Datasets also support conversion to PyTorch DataPipes and can be streamed in batches for efficient training and evaluation.

import torch

# Convert Snowflake Dataset to PyTorch DataPipe
pt_datapipe = ds1.read.to_torch_datapipe(batch_size=32)

# Train a PyTorch model
for batch in pt_datapipe:
    # Extract and build tensors as needed
    input_tensor = torch.stack([torch.from_numpy(v) for v in batch.values()], dim=-1)

    # Forward pass (details not included for brevity)
    outputs = model(input_tensor)
Copy

Connect to Snowpark ML

Datasets can also be converted back to Snowpark DataFrames for integration with Snowpark ML Modeling. The converted Snowpark DataFrame is not the same as the DataFrame that was provided during Dataset creation, but instead points to the materialized data in the Dataset version.

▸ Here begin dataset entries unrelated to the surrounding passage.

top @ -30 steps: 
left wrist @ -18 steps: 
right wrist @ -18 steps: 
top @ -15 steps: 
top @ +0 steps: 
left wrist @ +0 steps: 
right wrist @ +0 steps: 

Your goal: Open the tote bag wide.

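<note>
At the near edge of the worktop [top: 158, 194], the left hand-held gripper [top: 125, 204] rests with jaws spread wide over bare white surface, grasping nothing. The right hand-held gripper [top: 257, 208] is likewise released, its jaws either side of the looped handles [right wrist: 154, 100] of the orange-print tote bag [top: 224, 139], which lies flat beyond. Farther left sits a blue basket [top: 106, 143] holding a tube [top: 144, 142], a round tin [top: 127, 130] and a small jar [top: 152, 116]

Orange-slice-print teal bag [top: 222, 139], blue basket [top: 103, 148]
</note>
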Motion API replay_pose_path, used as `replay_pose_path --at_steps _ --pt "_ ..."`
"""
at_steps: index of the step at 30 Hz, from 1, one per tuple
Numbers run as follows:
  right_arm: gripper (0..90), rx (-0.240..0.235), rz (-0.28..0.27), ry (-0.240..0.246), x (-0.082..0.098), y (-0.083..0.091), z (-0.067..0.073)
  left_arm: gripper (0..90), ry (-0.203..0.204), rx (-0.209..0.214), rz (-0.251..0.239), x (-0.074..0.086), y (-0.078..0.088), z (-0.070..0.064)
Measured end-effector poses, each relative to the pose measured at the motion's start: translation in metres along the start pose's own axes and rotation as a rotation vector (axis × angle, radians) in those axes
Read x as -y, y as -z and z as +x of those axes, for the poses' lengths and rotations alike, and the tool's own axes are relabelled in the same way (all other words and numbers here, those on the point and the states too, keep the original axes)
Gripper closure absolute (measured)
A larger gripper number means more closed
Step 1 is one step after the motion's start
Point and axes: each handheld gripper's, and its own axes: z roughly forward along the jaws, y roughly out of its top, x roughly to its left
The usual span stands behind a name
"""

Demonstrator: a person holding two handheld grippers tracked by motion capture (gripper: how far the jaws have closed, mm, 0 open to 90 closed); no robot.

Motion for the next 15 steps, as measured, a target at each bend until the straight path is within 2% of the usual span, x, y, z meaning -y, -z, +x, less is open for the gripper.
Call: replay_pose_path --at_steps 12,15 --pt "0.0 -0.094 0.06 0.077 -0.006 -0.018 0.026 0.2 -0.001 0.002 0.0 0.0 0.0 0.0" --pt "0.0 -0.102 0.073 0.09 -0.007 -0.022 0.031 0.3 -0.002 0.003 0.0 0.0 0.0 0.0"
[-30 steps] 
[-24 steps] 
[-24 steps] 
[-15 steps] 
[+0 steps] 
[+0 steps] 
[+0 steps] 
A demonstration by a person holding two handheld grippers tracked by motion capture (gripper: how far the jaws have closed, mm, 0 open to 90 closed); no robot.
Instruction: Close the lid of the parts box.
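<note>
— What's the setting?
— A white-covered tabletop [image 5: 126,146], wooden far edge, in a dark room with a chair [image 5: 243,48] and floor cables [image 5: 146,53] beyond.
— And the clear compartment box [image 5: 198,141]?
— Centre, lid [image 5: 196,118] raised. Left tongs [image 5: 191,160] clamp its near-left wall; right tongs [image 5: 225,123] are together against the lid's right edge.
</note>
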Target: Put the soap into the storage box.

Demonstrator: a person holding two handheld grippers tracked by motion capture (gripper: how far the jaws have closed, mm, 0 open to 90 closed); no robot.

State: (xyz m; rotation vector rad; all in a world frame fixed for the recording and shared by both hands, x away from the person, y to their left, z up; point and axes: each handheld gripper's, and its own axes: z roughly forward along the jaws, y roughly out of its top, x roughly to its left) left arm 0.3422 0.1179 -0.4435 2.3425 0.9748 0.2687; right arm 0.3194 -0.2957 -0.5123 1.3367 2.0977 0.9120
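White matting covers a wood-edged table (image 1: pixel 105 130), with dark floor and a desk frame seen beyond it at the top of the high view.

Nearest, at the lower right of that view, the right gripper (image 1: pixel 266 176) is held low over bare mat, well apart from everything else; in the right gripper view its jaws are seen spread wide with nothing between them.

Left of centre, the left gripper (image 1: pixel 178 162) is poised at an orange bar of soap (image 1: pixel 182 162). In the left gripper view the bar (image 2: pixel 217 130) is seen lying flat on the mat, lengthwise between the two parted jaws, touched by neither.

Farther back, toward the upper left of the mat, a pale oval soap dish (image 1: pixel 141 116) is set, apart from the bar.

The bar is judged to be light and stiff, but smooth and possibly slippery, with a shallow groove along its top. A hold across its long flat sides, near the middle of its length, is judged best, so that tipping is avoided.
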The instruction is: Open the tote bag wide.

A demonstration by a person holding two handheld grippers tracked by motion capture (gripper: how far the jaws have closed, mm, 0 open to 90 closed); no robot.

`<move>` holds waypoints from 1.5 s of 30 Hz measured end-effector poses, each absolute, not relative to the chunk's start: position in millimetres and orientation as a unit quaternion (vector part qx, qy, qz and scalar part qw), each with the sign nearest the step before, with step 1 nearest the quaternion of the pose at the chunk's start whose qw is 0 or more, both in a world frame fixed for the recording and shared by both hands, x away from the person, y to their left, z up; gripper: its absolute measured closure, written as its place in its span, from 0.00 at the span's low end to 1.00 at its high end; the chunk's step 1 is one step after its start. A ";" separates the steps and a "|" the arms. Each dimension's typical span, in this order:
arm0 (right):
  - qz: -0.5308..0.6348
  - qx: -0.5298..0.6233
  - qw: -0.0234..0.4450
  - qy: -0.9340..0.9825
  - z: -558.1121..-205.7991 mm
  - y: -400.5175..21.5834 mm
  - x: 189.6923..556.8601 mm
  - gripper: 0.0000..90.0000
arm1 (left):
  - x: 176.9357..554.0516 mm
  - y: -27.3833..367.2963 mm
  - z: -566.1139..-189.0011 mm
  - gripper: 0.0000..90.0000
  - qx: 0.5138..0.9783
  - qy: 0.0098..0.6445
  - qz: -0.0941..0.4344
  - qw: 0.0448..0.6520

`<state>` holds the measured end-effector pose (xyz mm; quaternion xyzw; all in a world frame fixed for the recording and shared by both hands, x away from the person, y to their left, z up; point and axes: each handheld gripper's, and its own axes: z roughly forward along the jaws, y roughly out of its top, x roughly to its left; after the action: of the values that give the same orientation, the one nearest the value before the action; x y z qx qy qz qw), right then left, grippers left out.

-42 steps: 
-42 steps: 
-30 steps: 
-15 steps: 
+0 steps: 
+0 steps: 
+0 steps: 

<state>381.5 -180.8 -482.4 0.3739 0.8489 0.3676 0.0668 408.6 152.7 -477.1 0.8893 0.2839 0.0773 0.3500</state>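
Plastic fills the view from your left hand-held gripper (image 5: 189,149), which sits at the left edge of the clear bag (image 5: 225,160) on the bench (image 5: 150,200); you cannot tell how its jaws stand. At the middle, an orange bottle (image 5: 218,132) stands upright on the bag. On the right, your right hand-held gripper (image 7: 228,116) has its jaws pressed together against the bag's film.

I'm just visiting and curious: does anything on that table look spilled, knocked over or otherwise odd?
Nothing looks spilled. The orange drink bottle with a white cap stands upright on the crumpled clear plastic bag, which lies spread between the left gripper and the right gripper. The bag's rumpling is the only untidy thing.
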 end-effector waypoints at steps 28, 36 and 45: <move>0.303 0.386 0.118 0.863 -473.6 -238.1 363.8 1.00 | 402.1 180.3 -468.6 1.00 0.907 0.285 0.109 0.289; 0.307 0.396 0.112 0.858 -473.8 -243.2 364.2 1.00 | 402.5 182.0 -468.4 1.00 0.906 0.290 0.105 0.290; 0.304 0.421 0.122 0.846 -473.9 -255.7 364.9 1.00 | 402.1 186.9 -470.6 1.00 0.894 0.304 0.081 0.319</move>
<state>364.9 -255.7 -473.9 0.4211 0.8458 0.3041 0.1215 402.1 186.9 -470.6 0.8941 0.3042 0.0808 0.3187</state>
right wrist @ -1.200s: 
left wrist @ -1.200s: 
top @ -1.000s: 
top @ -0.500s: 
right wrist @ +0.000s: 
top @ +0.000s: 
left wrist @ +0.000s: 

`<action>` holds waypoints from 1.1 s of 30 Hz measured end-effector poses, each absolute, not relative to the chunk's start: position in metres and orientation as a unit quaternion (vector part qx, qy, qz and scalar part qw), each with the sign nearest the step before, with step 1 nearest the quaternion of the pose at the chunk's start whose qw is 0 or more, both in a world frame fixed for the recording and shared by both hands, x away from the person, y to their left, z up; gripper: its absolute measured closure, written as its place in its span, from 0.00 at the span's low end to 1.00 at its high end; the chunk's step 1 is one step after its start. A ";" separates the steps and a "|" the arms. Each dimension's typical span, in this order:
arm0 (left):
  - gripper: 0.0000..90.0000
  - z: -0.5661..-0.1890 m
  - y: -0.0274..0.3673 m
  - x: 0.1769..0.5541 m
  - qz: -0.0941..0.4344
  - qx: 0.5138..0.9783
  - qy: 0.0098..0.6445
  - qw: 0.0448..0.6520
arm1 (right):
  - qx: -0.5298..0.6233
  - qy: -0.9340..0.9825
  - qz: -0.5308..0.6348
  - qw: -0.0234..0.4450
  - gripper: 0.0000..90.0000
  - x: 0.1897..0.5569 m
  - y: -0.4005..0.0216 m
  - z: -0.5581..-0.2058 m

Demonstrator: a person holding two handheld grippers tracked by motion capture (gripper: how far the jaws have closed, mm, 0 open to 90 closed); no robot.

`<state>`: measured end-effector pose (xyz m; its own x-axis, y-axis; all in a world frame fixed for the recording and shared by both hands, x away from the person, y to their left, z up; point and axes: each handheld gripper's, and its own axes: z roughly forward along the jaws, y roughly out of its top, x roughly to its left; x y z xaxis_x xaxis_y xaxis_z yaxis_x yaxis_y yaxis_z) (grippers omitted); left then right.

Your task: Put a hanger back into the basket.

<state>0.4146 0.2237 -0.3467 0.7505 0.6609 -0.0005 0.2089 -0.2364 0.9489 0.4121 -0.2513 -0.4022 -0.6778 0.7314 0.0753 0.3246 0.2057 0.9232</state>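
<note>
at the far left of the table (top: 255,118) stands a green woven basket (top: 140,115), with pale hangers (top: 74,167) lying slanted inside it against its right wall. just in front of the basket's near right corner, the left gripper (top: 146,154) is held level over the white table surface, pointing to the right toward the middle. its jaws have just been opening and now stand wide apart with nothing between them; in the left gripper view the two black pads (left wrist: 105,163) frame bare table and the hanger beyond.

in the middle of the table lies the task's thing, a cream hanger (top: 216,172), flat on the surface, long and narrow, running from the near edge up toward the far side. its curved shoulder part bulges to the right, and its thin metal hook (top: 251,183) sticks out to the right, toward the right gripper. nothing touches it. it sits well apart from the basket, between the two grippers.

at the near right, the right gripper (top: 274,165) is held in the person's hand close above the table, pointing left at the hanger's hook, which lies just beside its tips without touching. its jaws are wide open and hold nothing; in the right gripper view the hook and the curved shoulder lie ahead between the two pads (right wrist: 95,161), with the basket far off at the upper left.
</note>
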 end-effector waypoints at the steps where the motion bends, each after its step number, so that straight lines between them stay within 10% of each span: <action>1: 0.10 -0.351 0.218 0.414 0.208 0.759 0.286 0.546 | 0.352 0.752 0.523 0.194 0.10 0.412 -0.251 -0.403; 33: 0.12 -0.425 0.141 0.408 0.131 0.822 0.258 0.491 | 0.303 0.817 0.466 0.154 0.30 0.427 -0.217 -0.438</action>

from snowflake.ml.modeling.ensemble import random_forest_regressor

# Get a Snowpark DataFrame
ds_df = ds1.read.to_snowpark_dataframe()

# Note ds_df != df
ds_df.explain()
df.explain()

# Train a model in Snowpark ML
xgboost_model = random_forest_regressor.RandomForestRegressor(
    n_estimators=100,
    random_state=42,
    input_cols=["X"],
    label_cols=["Y"],
)
xgboost_model.fit(ds_df)
Copy

Direct file access

The Dataset API also exposes an fsspec interface, which can be used to build custom integrations with external libraries like PyArrow, Dask, or any other package that supports fsspec and allows distributed and/or stream-based model training.

print(ds1.read.files()) # ['snow://dataset/my_dataset/versions/version1/data_0_0_0.snappy.parquet']

import pyarrow.parquet as pq
pd_ds = pq.ParquetDataset(ds1.read.files(), filesystem=ds1.read.filesystem())

import dask.dataframe as dd
dd_df = dd.read_parquet(ds1.read.files(), filesystem=ds1.read.filesystem())
Copy

Current limitations and known issues

  • Dataset names are SQL identifiers and subject to Snowflake identifier requirements.

  • Dataset versions are strings and have a maximum length of 128 characters. Some characters are not permitted and will produce an error message.

  • Certain query operations on Datasets with wide schemas (more than about 4,000 columns) are not fully optimized. This should improve in upcoming releases.